Le tribunal de commerce de Bar-le-Duc, statuant le 2 octobre 2025, se prononce sur une procédure de liquidation judiciaire. Après avoir initialement appliqué le régime simplifié, le tribunal est saisi d’une requête du mandataire judiciaire. Ce dernier sollicite un retour à la procédure de droit commun en raison de l’insuffisance des délais. La juridiction accueille favorablement cette demande et met fin au cadre simplifié. Elle réaménage en conséquence le calendrier de la liquidation pour une durée totale de vingt-quatre mois.
Le pouvoir souverain d’adaptation du cadre procédural
Le juge dispose d’une faculté discrétionnaire pour moduler le régime applicable. La décision illustre la marge d’appréciation laissée au tribunal dans l’administration de la procédure. Le retour à la procédure normale est justifié par l’impératif d’une bonne administration de la justice. « Il ressort des explications entendues qu’il est d’une bonne administration de la justice de faire droit à la requête présentée » (Motifs). Cette appréciation in concreto permet d’adapter le droit aux nécessités pratiques de la liquidation.

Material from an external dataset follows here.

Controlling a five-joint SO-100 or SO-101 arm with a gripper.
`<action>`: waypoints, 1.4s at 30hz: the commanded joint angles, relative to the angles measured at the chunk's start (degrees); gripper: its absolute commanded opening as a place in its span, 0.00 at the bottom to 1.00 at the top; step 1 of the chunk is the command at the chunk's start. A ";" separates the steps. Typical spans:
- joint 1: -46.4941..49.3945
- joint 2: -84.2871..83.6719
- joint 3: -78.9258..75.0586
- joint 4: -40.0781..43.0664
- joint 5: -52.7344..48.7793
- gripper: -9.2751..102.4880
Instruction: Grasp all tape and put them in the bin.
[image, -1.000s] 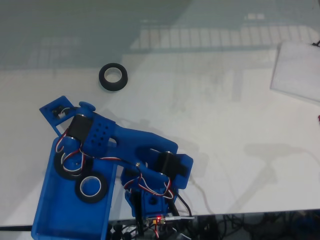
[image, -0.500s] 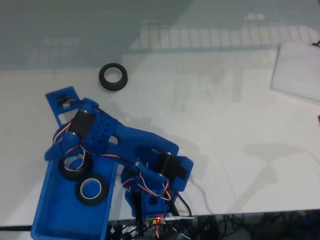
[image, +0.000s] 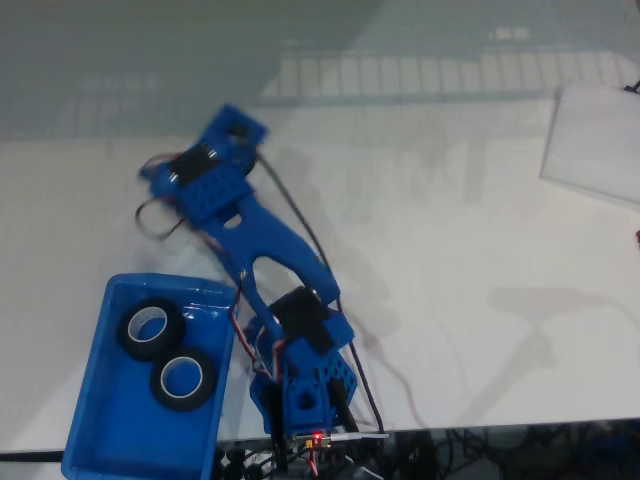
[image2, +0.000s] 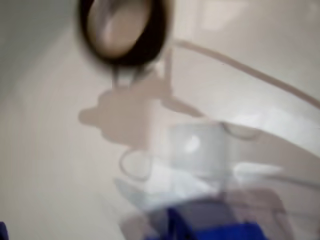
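While two rolls (image: 165, 354) sit in bin (image: 100, 420), third roll (image2: 123, 31) ahead; gripper (image: 232, 128) jaw state unclear — blurred approach risks knocking roll away.

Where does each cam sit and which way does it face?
Fixed view: high above the white table, looking down; shows the blue jointed arm from its base at the bottom edge, and the bright blue plastic bin holding two black tape rolls.
Wrist view: rides the arm, aimed down at the table, motion-blurred; a blue arm part at the bottom edge, a third black tape roll at top.
Shared: the same white tabletop.
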 joint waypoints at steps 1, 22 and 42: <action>8.26 -3.69 -3.60 -2.64 2.90 0.44; 16.08 -35.24 -24.35 -3.78 0.79 0.42; 14.77 -50.71 -34.98 -3.52 -1.49 0.30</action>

La motivation spéciale requise pour une telle décision trouve son fondement légal. Le tribunal de commerce de Pau rappelle que le juge peut « décider, par un jugement spécialement motivé, de ne plus faire application des dérogations » (Tribunal de commerce de commerce de Pau, le 7 mars 2025, n°2024003969). La présente décision s’inscrit dans ce cadre en motivant son choix par l’insuffisance du délai initial. Cette souplesse procédurale vise à garantir l’efficacité et l’exhaustivité des opérations de liquidation.
La réorganisation des délais en procédure de droit commun
La sortie du régime simplifié entraîne un réaménagement complet du calendrier procédural. Le tribunal fixe un délai de douze mois pour l’établissement de la liste des créances. Il impose également une clôture dans un délai total de vingt-quatre mois à compter du jugement d’ouverture. Ce double échéancier rétablit le cadre temporel ordinaire de la liquidation judiciaire. Il offre au mandataire judiciaire le temps nécessaire pour accomplir sa mission avec diligence.

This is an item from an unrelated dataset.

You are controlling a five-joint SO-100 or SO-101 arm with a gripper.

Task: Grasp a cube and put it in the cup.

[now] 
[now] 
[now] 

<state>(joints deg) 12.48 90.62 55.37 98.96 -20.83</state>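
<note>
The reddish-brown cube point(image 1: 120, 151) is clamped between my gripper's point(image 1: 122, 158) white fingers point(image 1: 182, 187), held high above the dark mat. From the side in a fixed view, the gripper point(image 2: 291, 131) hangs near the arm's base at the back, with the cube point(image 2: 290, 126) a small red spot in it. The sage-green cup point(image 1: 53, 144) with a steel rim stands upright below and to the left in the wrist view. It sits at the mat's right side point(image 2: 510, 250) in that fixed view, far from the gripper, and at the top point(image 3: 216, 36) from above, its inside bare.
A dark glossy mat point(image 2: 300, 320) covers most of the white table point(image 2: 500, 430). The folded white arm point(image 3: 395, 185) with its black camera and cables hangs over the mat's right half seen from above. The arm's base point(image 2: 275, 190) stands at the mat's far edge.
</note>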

Le juge conserve un contrôle sur la durée effective de la procédure malgré ce cadre. La décision ordonne un rappel anticipé de l’affaire pour examen de la clôture. Cette convocation est prévue en vertu des dispositions de l’article L. 644-5 du code de commerce. Le tribunal de commerce de Briey a déjà souligné que la prorogation en régime simplifié « ne saurait dépasser trois mois » (Tribunal de commerce de commerce de Briey, le 3 avril 2025, n°2024F00484). Le retour au droit commun libère de cette contrainte temporelle stricte. Il permet une gestion plus réaliste de la procédure en fonction de sa complexité effective.